--- What the task asks ---
Repeat the first line of the listing and each line after it, exactly, through the line containing "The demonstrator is".

--- Input records ---
/---

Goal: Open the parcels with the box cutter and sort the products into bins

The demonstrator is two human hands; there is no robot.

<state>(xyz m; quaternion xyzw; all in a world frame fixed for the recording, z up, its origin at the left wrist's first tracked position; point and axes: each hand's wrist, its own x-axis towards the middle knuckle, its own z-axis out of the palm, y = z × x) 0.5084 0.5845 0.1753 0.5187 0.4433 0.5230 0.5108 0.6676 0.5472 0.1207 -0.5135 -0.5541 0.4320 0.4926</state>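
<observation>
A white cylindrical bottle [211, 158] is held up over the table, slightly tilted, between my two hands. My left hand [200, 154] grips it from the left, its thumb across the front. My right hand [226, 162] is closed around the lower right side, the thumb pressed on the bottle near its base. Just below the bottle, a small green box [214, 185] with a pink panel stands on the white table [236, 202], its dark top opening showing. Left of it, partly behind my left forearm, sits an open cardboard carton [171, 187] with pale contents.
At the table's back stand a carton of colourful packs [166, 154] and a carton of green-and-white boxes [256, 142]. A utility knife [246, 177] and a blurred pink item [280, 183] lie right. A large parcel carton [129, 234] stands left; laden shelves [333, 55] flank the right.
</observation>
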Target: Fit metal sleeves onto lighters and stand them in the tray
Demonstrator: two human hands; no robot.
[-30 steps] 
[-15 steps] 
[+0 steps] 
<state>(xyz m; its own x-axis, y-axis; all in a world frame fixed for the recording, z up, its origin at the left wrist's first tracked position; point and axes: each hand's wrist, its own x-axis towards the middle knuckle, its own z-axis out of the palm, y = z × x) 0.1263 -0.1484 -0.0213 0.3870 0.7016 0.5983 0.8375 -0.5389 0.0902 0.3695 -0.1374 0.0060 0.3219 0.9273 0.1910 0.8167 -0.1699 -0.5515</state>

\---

--- Result ---
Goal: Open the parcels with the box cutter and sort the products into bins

The demonstrator is two human hands; there is no robot.

Output for this exercise is now complete.